Beginning with the line containing "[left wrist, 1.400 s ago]" and ending with the last line of the entries below, copy each line exactly and nothing else.

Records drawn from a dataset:
============================================================

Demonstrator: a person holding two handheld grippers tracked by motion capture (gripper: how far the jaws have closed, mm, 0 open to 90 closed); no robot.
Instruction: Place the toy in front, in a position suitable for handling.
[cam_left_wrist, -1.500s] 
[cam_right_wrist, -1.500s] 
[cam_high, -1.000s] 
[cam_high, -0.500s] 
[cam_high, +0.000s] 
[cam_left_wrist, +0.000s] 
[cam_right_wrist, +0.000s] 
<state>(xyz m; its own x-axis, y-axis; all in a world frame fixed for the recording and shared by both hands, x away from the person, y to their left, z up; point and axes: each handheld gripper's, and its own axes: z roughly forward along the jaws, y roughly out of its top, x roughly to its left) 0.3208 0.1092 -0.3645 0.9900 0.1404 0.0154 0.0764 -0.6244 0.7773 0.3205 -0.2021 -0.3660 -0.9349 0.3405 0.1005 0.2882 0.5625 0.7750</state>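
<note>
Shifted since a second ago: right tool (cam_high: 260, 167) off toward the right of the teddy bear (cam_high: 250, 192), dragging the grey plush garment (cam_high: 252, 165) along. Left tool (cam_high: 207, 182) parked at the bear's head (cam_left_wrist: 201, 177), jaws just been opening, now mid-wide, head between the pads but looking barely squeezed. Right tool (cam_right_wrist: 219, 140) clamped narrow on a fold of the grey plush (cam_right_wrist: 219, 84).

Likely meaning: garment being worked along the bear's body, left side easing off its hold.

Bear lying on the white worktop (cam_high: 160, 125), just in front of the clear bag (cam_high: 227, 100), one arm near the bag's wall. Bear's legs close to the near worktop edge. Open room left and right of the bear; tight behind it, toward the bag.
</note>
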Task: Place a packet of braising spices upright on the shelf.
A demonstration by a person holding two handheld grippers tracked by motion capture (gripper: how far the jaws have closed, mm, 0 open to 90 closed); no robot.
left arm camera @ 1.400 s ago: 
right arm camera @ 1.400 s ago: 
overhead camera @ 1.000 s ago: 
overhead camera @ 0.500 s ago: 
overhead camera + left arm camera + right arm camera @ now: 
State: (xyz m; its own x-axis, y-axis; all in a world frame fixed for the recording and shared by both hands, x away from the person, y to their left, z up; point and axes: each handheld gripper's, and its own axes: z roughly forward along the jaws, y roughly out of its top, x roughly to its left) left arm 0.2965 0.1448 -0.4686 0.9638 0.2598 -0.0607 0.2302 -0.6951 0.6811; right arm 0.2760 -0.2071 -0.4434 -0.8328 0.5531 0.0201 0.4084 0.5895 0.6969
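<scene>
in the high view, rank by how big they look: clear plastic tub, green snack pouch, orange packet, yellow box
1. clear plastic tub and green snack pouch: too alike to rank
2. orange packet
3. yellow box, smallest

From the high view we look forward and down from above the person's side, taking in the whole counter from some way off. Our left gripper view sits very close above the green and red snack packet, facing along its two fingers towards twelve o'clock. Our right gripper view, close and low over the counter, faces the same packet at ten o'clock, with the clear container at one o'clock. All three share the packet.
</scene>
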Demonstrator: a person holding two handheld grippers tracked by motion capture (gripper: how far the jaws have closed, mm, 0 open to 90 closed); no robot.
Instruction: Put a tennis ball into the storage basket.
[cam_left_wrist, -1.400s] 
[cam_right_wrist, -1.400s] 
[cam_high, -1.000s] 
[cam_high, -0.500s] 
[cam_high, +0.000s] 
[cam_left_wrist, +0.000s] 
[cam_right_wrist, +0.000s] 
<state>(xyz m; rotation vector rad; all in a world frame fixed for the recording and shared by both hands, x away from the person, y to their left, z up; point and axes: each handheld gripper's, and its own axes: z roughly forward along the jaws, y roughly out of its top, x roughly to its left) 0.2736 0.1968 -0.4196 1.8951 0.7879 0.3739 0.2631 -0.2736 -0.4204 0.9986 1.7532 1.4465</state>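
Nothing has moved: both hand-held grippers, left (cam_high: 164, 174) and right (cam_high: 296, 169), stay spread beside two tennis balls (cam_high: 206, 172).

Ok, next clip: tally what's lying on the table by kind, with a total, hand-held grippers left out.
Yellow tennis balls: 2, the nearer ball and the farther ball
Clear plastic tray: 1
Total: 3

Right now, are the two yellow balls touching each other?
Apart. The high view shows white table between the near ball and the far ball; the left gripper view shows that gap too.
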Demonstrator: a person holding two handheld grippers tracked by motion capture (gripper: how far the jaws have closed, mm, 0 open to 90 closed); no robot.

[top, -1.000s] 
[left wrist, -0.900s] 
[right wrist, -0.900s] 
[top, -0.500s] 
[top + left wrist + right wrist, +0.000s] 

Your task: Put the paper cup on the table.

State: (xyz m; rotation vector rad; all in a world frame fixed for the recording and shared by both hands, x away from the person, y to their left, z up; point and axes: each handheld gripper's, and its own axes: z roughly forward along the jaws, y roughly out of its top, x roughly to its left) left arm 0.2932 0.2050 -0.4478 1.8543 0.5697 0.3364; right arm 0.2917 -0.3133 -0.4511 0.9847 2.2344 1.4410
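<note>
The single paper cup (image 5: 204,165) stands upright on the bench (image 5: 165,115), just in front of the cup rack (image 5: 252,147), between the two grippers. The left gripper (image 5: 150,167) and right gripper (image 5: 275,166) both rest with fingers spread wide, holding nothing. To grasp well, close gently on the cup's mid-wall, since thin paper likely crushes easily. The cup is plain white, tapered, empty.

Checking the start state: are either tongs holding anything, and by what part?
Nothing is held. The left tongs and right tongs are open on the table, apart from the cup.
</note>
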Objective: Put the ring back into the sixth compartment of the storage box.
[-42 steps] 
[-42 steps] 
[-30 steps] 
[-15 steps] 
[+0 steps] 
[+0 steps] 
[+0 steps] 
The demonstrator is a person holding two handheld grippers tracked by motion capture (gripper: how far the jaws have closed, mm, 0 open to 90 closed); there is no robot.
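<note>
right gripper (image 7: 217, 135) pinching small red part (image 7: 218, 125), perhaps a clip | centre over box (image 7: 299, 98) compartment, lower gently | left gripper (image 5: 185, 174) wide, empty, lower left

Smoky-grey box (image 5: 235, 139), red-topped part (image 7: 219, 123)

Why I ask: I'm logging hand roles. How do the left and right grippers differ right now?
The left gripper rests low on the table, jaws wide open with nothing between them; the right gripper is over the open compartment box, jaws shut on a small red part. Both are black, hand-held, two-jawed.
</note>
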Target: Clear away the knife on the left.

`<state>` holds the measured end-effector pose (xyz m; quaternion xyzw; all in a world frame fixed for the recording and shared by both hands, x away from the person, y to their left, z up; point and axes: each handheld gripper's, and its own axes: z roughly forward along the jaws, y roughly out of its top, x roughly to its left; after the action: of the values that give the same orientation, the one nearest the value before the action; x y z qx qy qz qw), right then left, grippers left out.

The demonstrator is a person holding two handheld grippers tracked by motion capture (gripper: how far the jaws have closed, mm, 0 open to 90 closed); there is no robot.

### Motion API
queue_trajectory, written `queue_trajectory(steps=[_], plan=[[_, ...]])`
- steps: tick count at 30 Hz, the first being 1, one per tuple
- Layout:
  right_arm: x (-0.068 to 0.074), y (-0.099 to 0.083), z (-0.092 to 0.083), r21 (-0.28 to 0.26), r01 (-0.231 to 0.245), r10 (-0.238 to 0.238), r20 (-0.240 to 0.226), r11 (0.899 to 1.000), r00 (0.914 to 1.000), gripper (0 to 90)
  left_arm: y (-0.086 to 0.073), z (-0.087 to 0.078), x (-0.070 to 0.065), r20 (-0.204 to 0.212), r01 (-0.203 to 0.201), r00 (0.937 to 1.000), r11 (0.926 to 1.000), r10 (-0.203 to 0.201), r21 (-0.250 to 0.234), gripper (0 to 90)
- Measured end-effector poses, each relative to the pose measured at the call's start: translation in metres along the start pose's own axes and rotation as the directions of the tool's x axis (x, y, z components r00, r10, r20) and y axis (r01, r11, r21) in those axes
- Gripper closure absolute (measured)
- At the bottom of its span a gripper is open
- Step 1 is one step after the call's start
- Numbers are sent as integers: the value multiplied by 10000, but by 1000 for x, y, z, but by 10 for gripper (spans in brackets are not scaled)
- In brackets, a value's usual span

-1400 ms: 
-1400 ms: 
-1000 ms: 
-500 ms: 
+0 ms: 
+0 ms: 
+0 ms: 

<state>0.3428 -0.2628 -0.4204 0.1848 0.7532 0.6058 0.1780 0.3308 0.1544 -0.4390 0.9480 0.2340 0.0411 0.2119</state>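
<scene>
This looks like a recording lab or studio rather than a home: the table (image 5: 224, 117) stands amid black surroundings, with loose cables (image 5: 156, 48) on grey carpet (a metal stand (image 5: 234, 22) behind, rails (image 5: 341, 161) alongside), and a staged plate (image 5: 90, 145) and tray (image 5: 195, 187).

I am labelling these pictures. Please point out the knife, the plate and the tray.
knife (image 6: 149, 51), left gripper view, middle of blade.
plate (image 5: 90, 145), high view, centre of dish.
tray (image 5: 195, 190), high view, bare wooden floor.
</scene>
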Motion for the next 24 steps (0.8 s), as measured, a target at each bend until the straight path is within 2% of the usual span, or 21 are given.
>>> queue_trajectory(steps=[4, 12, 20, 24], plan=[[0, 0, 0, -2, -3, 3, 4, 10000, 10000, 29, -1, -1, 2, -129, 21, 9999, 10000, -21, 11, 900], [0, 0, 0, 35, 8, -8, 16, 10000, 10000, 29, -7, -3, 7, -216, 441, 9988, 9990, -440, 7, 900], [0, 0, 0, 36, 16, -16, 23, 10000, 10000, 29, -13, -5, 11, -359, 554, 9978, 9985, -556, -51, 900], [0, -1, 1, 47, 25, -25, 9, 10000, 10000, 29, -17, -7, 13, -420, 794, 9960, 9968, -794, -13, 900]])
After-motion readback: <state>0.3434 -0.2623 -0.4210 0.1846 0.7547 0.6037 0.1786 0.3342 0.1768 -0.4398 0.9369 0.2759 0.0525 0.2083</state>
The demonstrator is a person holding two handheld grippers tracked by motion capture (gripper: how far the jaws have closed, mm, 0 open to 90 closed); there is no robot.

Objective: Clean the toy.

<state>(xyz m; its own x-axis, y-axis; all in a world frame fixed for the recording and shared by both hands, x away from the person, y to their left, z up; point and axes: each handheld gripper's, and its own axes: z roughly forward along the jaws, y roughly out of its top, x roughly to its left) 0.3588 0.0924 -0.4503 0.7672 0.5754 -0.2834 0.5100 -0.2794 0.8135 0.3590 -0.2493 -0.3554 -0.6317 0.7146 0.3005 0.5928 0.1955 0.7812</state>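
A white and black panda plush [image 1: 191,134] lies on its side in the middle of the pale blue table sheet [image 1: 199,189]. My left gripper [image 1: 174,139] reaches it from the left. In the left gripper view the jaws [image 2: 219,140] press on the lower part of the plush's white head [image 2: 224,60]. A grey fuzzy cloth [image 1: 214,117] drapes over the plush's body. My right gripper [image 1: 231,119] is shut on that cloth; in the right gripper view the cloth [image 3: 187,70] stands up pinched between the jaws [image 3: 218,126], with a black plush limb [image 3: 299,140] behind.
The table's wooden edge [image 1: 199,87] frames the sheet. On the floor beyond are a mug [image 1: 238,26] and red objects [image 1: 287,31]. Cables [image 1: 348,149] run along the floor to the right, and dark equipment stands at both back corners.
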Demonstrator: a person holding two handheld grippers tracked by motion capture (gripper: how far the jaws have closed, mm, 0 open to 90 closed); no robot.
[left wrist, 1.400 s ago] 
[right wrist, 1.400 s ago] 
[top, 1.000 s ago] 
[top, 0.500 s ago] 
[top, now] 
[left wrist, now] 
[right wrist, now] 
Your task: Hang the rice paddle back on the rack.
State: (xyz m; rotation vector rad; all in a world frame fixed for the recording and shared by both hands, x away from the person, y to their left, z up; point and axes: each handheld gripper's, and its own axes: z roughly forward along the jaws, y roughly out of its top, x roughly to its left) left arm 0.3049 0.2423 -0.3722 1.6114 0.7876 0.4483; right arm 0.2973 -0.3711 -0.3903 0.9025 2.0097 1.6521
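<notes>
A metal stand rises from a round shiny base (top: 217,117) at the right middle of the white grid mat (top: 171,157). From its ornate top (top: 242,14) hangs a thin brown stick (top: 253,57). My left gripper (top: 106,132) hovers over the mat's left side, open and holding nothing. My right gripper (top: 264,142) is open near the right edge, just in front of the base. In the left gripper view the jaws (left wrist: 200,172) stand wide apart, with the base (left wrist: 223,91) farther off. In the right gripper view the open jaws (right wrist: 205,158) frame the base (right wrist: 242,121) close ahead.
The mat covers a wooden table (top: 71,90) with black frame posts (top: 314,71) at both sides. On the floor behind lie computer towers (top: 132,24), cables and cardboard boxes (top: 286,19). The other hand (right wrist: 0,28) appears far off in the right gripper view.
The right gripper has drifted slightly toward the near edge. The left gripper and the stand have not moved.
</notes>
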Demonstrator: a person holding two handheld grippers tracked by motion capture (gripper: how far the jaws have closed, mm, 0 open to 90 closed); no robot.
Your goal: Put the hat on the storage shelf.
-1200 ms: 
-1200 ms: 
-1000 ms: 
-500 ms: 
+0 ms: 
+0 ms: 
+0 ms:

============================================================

* **Answer to this problem**
[left wrist, 1.400 s ago] 
[right wrist, 1.400 s ago] 
[top, 1.000 s ago] 
[top, 0.500 s ago] 
[top, now] 
[left wrist, now] 
[right wrist, now] 
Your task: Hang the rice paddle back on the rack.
State: (xyz m; rotation vector rad; all in a world frame fixed for the recording and shared by both hands, x away from the person, y to their left, z up; point and axes: each handheld gripper's, and its own axes: z roughly forward along the jaws, y roughly out of its top, x roughly to its left) left arm 0.3049 0.2423 -0.3722 1.6114 0.7876 0.4483; right arm 0.2973 -0.3711 -0.3903 0.9025 2.0097 1.6521
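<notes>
A metal stand rises from a round shiny base (top: 217,117) at the right middle of the white grid mat (top: 171,157). From its ornate top (top: 242,14) hangs a thin brown stick (top: 253,57). My left gripper (top: 106,132) hovers over the mat's left side, open and holding nothing. My right gripper (top: 264,142) is open near the right edge, just in front of the base. In the left gripper view the jaws (left wrist: 200,172) stand wide apart, with the base (left wrist: 223,91) farther off. In the right gripper view the open jaws (right wrist: 205,158) frame the base (right wrist: 242,121) close ahead.
The mat covers a wooden table (top: 71,90) with black frame posts (top: 314,71) at both sides. On the floor behind lie computer towers (top: 132,24), cables and cardboard boxes (top: 286,19). The other hand (right wrist: 0,28) appears far off in the right gripper view.
The right gripper has drifted slightly toward the near edge. The left gripper and the stand have not moved.
</notes>
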Demonstrator: a person holding two handheld grippers tracked by motion capture (gripper: how far the jaws have closed, mm, 0 open to 90 closed); no robot.
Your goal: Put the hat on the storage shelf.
-1200 ms: 
-1200 ms: 
-1000 ms: 
-500 ms: 
+0 ms: 
+0 ms: 
+0 ms:

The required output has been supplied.